Bayesian networks is a popular model for safety modelling [18]. Notably, [19] had an interesting take on the matter. Like in our approach, they associated a random variable to each node of their Bayesian network. The random variable models the probability of failure of a component for a given duration. They also use the distributions associated with the random variable to compute failure rates for a scenario. However, they have to discretize the timespan they consider for their scenario, when we have a purely continuous approach, providing more accurate results.

6 Conclusions

In this paper, we presented an incident model responding to the needs and respecting the constraints of diagnosis. We proposed a graphical model of safety and security incidents, usable in real-time if need be, and able to track the realisation of events and updating itself accordingly. The model, considering concurrent events, is thus able to get the context in which alerts are raised, locating the problem. Through PDF embedded in each event, the model allows for a probabilistic evaluation of possible future events, as well as an estimation of the likelihood of occurrence of an event. This feature gives us both the possible reach of the incident and a way to measure the appropriateness of the model to the situation. We have illustrated the capacities of the model on an industrial use case.

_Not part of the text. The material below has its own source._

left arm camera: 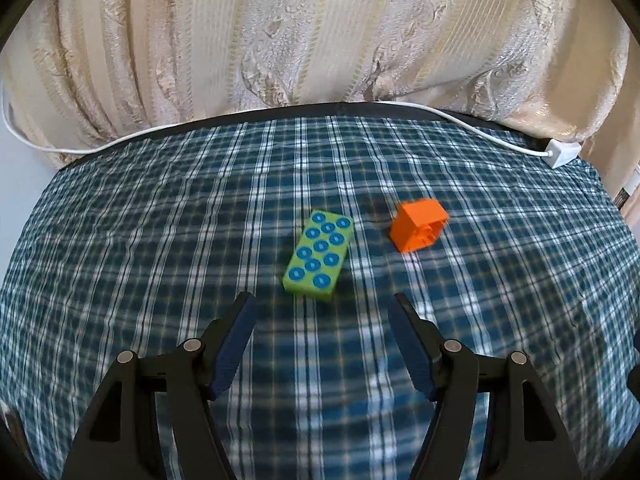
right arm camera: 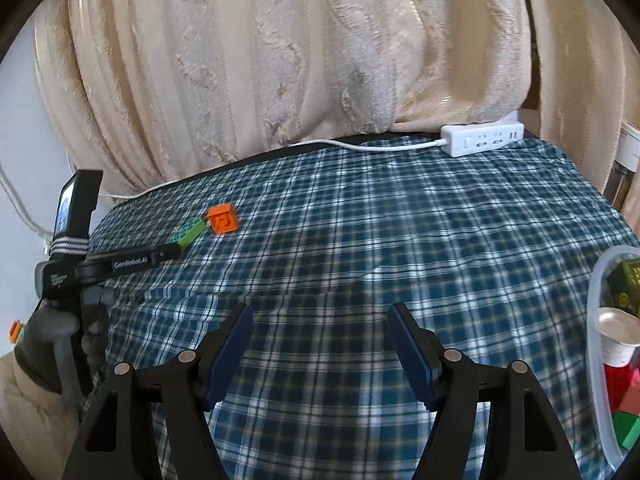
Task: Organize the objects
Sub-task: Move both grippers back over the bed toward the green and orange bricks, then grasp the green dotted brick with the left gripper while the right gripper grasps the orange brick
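Observation:
A green brick with blue studs [left arm camera: 319, 255] lies flat on the blue checked cloth [left arm camera: 160, 240], just ahead of my left gripper [left arm camera: 322, 302], which is open and empty. An orange brick [left arm camera: 419, 231] lies on its side to the right of the green one. In the right wrist view the green brick [right arm camera: 187, 233] and the orange brick [right arm camera: 223, 219] lie far to the left, with the left gripper's body [right arm camera: 132, 260] beside them. My right gripper [right arm camera: 320, 310] is open and empty above bare cloth.
A clear plastic container [right arm camera: 596, 320] holding several objects stands at the right edge. A white power strip [right arm camera: 482, 140] with its cable [left arm camera: 280, 116] lies along the table's far edge. A cream curtain [right arm camera: 280, 60] hangs behind.

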`<state>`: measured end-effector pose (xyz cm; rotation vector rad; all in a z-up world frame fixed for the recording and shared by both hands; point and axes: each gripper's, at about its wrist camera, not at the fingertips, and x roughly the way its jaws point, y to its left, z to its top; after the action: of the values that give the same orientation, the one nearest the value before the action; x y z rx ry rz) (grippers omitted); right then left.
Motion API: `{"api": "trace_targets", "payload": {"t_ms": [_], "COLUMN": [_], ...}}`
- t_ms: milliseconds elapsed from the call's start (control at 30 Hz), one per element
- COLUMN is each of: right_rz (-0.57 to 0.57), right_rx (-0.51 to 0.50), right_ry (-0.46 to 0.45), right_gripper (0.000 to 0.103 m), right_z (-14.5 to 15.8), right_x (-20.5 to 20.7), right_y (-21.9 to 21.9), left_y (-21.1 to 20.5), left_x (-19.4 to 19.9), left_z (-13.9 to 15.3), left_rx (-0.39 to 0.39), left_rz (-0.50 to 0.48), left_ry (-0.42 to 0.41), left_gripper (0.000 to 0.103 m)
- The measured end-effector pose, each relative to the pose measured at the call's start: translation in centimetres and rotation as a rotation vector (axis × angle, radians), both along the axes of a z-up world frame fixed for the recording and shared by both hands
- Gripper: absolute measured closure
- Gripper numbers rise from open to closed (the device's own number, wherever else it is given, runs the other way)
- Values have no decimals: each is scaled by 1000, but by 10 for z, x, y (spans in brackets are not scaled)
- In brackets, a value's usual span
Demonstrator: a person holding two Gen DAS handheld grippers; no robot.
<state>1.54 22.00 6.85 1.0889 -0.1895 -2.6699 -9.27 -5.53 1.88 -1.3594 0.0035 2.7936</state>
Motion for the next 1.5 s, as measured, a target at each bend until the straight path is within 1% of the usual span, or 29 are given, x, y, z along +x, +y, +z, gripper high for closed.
{"api": "trace_targets", "payload": {"t_ms": [167, 300, 400, 467, 533, 733, 800, 867, 933, 1100, 1133, 1367, 1500], "right_rz": [12, 23, 36, 49, 62, 95, 104, 115, 127, 150, 153, 191, 201], "right_rx": [5, 9, 12, 18, 23, 32, 30, 29, 33, 50, 54, 66, 57], "right_ry": [-20, -34, -41, -43, -45, -53, -56, -56, -54, -55, -54, -67, -88], "right_gripper": [30, 30, 30, 30, 30, 30, 30, 30, 30, 30, 30, 30, 30], "right_z": [-5, -8, -9, -10, -10, -15, -15, -16, -17, -21, -22, -32, -37], "right_x": [-8, -16, -23, -28, -33, -51, -58, -66, -76, -95, -98, -121, -136], "right_y": [-9, -15, -22, -28, -35, -53, -59, -66, -74, -94, -98, -124, -134], "left_y": [0, 1, -2, -4, -7, -9, -9, -9, -8, -5, -6, -20, -24], "left_x": [-16, -25, -30, -33, -36, -38, -39, -39, -40, -39, -38, -35, -32], "left_z": [-6, -11, -15, -17, -19, -21, -21, -21, -21, -20, -20, -14, -7], "left_rx": [0, -14, -11, -7, -2, 9, 11, 14, 14, 18, 23, 55, 49], "left_rz": [-25, -37, -32, -28, -24, -25, -30, -34, -39, -45, -42, 9, 32], "left_ry": [-11, -17, -25, -30, -39, -30, -24, -19, -15, -11, -12, -9, 11], "left_gripper": [33, 33, 36, 41, 44, 46, 49, 58, 65, 69, 72, 72, 72]}}
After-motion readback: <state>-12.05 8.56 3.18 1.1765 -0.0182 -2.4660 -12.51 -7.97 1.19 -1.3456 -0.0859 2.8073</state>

With this usecase we have presented that it is possible to compute the likelihood of one scenario. Since the model acknowledges for several scenarios, one can compute which is the most probable one, given a set of alerts. Or which are the five most probable one, with the information that the undesired events associated with these scenarios are safety or security events. Moreover, with the model keeping track of past events, it is able to give the origin of a scenario, and whether it was caused by failures, attacks, or both. The model is also able to evaluate the likelihood of an event by comparing its realisation time with references values in the form of a PDF that describes the realisation time. All of this is valuable information that helps to the diagnosis of an event, as well as represents a precious aid when deciding of the appropriate response to an incident.

The model is modular and easily extendible. That will incidentally be the object of future works in order to add a measure of the impact of an incident and its propagation to be able to assess the risk, as well as countermeasures.